Samuel Tombs, chief U.S. economist at Pantheon Macroeconomics, said that over the week ended on June 14, the reference period the Bureau of Labor Statistics uses for its monthly nonfarm payroll estimate, continuing claims rose by 81,000 over the previous month. It was the highest total since late 2022.

“With no reason to expect corporate hiring plans to suddenly improve, we retain our forecast that the unemployment rate will rise to 4.8% by the end of this year,” he said. Unemployment was 4.2% in May.

That, he argues, will likely compel the Federal Reserve into at least three quarter-point rate cuts over the next six months.

The CME Group’s FedWatch Tool puts the odds of a July reduction at just 20%, but matches Tombs’ forecast for a fed-funds rate of 3.5% to 3.75% by the end of the year.

Still, others suggest that a smaller supply of labor resulting from President Donald Trump’s immigration policies will cap the increase in the headline unemployment rate, which is measured against the total labor force.

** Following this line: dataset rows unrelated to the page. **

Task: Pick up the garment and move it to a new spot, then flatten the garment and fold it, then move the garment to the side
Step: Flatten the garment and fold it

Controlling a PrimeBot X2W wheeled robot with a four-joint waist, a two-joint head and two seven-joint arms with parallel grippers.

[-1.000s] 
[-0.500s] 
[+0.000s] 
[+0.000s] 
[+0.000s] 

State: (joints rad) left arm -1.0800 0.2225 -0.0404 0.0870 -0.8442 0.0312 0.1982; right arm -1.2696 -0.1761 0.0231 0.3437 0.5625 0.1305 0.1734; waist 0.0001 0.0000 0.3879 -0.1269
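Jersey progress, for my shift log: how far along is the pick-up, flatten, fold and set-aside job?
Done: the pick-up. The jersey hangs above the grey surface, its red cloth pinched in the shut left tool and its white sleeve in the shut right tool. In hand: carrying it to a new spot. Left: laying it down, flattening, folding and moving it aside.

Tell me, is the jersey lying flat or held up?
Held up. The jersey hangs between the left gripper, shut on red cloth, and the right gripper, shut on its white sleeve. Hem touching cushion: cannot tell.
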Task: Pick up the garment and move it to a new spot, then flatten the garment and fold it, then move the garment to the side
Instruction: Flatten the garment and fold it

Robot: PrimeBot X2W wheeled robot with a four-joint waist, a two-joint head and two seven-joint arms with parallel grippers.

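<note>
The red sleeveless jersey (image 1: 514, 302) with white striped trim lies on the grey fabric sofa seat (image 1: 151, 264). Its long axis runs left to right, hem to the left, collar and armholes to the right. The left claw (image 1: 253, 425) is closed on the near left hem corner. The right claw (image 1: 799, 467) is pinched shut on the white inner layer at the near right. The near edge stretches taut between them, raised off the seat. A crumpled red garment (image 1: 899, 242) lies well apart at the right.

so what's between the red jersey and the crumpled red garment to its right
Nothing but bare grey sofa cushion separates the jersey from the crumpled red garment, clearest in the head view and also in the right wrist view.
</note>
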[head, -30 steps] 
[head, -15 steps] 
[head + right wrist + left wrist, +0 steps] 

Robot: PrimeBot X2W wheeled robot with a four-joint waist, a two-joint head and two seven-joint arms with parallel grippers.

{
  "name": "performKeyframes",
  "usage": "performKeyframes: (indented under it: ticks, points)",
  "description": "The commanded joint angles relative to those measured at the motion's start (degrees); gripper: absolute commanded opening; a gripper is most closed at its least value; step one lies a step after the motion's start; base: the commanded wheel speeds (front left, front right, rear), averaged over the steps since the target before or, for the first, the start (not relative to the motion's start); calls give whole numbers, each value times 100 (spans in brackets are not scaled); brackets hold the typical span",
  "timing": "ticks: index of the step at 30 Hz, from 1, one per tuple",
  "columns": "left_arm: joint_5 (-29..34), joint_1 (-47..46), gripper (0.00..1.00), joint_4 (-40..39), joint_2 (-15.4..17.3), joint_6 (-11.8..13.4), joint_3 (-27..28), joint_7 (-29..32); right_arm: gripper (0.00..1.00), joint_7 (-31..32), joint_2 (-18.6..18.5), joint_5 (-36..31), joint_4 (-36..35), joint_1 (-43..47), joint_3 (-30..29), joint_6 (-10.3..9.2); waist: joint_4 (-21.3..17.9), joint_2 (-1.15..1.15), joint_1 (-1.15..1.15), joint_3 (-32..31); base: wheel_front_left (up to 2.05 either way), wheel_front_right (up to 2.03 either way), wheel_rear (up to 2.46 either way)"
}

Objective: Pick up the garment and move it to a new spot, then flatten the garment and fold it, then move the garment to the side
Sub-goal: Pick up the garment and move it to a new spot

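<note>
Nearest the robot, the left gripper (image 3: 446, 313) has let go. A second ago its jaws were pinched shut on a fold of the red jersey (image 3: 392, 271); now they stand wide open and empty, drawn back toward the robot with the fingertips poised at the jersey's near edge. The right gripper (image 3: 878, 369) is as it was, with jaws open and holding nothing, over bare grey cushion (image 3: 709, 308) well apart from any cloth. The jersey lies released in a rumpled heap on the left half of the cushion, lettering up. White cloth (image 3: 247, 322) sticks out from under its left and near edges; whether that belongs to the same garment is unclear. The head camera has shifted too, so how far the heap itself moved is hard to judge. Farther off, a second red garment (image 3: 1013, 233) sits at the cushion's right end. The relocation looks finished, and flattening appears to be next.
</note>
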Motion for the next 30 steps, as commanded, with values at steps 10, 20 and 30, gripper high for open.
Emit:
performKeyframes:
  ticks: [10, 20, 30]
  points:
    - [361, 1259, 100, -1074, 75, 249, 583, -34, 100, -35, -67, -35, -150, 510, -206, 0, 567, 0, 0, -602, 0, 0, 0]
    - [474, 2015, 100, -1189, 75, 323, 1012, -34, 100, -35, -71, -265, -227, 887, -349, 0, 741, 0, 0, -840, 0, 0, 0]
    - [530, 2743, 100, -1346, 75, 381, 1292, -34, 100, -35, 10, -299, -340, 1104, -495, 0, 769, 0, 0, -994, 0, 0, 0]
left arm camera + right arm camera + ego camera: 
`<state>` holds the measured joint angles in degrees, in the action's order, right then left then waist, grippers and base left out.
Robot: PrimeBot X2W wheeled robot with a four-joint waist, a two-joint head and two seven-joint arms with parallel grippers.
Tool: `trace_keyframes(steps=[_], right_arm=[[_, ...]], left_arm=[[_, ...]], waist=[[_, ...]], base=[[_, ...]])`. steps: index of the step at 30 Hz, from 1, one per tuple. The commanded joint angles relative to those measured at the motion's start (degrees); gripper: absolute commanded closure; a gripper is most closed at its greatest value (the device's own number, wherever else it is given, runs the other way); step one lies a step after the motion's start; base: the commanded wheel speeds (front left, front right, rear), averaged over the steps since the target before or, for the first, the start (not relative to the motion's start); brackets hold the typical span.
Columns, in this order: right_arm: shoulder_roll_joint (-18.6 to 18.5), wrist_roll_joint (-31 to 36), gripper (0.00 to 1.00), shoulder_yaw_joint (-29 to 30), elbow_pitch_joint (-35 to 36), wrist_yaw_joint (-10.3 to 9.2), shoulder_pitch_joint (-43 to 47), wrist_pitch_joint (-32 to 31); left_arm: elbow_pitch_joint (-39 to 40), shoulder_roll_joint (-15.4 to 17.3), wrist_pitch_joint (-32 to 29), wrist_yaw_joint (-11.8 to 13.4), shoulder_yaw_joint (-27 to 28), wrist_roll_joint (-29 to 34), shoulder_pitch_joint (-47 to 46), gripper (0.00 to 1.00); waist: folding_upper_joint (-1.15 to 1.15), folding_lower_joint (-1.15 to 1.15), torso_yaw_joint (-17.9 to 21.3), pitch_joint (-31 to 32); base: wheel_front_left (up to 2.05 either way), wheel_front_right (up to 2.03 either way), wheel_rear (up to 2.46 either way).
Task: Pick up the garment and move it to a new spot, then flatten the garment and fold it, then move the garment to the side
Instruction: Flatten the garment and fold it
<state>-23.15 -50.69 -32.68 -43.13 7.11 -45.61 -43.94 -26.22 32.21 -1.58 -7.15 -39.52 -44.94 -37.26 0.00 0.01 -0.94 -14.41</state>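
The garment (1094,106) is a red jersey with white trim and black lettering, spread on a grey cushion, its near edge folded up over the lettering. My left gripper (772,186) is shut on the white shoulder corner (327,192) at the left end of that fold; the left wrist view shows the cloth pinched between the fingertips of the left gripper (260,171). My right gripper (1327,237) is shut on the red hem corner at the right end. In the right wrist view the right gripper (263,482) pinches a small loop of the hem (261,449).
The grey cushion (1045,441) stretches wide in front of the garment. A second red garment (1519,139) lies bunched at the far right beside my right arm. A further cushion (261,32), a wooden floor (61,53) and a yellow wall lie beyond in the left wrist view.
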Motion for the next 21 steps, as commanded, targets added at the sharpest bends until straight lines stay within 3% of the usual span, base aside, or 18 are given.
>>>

That could slow the Fed’s response.

“Foreign-born workers accounted for four fifths of labor force growth from 2020 to 2025,” said Bill Adams, chief economist for Comerica Bank in Dallas.  “If job growth slows but labor force slows at the same time, the unemployment rate could hold steady or even fall,” he added

“The U.S. economy would probably have to experience significant outright job losses for the job market to pressure the Fed to cut rates, and that seems unlikely,” he said.